Going down the listing below, print exactly each line from the one with "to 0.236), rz" up to and including the one with "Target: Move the", and skip the rest.

- - -

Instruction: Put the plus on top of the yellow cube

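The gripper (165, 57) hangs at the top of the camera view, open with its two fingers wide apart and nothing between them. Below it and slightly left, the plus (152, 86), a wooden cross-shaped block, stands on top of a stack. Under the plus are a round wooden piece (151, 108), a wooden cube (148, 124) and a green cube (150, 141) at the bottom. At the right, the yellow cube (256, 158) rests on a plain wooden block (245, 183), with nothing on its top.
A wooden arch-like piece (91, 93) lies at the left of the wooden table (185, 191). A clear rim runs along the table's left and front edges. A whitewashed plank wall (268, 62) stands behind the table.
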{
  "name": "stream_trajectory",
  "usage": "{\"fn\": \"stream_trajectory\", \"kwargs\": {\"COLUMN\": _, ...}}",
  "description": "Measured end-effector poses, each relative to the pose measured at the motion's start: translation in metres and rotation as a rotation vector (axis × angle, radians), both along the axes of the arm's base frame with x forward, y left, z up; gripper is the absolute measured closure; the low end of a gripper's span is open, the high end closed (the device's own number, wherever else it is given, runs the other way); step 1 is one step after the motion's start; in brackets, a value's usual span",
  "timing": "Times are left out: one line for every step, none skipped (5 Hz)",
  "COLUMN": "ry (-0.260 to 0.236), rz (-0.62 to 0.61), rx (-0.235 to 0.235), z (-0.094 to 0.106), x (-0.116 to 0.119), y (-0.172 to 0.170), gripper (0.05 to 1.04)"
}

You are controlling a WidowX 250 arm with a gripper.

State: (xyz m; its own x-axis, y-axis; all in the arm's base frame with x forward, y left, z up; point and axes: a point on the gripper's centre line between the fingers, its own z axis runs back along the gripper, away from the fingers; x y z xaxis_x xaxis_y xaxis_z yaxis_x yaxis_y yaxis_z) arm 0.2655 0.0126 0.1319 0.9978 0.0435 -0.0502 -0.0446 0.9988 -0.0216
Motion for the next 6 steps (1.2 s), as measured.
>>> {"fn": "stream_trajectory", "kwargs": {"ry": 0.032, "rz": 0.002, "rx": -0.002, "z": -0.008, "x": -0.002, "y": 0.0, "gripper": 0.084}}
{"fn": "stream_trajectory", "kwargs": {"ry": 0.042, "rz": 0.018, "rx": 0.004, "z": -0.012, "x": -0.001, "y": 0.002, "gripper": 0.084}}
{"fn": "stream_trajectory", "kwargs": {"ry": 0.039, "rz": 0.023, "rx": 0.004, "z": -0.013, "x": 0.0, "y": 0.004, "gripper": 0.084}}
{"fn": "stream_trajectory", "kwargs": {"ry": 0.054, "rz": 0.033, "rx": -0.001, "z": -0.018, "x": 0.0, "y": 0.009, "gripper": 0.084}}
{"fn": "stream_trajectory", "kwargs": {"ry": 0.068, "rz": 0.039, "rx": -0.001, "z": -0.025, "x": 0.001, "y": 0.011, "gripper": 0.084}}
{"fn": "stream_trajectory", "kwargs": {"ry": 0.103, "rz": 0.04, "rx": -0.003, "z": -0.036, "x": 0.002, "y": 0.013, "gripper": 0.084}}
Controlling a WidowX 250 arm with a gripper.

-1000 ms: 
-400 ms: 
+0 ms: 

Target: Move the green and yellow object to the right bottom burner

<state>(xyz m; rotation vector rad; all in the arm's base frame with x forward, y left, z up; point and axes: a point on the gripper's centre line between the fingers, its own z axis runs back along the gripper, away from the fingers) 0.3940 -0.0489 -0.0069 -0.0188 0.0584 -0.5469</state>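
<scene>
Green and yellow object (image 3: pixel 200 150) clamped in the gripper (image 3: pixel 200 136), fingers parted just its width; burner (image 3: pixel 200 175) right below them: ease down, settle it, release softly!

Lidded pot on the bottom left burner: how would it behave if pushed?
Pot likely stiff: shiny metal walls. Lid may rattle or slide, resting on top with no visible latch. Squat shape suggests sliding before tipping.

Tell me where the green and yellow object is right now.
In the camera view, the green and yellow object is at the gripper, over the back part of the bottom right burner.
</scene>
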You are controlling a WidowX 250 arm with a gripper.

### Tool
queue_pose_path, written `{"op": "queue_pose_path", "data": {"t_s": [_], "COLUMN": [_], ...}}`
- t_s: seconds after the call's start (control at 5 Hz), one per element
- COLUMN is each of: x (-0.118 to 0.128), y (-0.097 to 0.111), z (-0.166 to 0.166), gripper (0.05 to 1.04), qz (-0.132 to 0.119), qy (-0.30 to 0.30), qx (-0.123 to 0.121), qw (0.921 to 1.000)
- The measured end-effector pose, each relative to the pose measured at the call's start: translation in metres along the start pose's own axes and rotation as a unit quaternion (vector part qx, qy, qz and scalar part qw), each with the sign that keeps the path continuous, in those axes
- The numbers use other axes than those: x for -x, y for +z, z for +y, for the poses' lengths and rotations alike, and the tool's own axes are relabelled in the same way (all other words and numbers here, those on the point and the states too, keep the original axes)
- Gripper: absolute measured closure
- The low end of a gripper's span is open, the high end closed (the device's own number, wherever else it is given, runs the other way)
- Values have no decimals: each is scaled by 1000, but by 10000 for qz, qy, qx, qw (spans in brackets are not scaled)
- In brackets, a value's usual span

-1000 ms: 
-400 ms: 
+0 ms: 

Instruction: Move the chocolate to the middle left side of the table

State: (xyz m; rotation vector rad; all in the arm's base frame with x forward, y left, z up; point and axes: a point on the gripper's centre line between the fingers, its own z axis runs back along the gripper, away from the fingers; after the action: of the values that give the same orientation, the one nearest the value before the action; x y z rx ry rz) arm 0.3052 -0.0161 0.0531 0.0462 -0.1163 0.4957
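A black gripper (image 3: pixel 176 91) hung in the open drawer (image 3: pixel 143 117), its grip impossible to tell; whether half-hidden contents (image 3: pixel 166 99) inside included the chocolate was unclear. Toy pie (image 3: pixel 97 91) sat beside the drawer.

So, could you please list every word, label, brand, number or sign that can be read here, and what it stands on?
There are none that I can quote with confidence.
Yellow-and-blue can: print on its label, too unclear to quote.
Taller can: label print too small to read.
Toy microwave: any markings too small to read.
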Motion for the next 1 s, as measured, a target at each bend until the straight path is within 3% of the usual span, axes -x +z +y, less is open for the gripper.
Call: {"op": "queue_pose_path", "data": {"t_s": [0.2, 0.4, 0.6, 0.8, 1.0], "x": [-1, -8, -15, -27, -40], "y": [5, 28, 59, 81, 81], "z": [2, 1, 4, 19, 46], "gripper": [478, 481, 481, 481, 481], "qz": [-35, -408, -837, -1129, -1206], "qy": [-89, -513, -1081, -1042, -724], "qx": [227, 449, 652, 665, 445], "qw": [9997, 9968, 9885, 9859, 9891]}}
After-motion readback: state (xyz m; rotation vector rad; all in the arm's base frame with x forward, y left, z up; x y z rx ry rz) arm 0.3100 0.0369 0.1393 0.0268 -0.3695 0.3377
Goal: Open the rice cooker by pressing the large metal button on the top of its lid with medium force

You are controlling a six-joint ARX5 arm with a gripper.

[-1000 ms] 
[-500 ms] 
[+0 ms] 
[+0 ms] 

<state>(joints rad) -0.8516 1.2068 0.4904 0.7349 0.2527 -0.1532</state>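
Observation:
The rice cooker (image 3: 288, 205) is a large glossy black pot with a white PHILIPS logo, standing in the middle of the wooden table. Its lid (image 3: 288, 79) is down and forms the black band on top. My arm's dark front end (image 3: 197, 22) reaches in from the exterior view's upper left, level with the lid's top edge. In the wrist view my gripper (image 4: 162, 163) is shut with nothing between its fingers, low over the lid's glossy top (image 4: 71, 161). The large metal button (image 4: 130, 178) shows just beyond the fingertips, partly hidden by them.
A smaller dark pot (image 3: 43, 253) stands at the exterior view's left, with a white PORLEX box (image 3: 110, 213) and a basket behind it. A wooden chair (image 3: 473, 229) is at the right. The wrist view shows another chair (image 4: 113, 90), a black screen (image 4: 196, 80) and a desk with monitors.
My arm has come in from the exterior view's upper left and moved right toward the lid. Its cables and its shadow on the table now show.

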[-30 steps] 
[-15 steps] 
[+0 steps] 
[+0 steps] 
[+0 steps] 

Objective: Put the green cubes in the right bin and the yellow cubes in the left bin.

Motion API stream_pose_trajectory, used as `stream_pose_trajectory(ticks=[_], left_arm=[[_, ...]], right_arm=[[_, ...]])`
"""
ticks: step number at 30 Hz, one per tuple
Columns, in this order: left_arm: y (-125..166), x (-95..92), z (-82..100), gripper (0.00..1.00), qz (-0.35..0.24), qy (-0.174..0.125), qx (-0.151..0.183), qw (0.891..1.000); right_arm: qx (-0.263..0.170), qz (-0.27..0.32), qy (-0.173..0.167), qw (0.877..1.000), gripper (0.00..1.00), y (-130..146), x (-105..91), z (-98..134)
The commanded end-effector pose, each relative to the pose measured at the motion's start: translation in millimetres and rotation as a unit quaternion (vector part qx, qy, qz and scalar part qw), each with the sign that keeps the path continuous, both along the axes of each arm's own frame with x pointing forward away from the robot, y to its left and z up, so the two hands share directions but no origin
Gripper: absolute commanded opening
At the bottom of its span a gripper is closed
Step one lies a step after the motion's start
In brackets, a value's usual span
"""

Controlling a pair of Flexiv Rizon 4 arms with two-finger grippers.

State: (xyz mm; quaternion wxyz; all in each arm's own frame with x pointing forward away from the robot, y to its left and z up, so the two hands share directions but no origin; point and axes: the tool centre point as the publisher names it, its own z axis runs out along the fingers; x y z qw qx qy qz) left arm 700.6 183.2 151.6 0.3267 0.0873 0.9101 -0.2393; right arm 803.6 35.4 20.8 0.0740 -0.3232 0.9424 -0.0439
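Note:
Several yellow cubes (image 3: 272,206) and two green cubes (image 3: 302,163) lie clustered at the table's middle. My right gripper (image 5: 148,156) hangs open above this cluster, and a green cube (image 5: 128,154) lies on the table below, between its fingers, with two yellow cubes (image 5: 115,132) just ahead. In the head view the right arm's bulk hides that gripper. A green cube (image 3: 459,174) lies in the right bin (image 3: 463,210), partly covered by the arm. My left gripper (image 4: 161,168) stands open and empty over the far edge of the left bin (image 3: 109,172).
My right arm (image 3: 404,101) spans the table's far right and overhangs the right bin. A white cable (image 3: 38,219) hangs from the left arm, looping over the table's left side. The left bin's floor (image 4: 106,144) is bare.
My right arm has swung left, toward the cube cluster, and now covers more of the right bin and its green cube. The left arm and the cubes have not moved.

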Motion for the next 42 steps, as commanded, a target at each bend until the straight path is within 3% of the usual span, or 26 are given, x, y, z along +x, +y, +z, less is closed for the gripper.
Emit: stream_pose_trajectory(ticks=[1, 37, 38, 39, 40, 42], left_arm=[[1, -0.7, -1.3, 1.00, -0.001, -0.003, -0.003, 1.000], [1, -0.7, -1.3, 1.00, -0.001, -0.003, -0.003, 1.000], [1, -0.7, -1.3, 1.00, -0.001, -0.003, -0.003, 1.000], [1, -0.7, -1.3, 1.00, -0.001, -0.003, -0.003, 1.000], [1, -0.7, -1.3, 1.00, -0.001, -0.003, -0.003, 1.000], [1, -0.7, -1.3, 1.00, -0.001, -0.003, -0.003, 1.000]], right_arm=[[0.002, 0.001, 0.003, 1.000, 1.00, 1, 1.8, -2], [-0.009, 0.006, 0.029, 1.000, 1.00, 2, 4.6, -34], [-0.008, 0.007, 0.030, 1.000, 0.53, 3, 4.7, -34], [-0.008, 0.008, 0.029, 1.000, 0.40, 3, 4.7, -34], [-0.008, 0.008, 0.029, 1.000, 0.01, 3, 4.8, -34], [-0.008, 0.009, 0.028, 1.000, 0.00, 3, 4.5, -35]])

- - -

_Answer area:_
  "COLUMN": "ry (-0.260 to 0.236), rz (-0.62 to 0.61), rx (-0.235 to 0.235), z (-0.094 to 0.106), x (-0.116 to 0.119), y (-0.172 to 0.170), gripper (0.05 to 1.04)"
}

You are controlling a WidowX 250 arm with a gripper.

State: (xyz m; its own x-axis, y-axis; all in the arm's base frame with x forward, y left, z up; point and axes: a point on the gripper's centre line between the fingers, its own z axis runs back along the gripper, away from the fingers; x y z xaxis_x xaxis_y xaxis_z yaxis_x yaxis_y yaxis_z) arm 0.2655 0.0126 0.1319 0.9978 0.0435 -0.0502 -0.0446 0.9988 -0.0216
Motion for the next 6 steps (1.2 s), as measured.
>>> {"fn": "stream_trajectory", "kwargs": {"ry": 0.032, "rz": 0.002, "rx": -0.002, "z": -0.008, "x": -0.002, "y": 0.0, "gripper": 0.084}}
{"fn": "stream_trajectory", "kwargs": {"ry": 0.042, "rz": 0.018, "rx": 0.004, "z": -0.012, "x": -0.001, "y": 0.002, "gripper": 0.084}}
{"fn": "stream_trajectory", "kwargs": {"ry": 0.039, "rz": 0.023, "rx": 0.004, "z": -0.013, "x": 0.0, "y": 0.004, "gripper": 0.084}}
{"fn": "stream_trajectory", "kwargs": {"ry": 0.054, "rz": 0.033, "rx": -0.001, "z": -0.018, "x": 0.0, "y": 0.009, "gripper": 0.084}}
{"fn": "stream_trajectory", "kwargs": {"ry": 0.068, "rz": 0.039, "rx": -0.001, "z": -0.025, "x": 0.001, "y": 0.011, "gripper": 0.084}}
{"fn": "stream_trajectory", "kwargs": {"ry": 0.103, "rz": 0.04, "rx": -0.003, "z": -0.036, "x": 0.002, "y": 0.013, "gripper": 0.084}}
Controlling a WidowX 250 arm with a gripper.

-1000 ms: 
-400 ms: 
+0 ms: 

Target: Move the green and yellow object to the right bottom burner

The exercise is complete.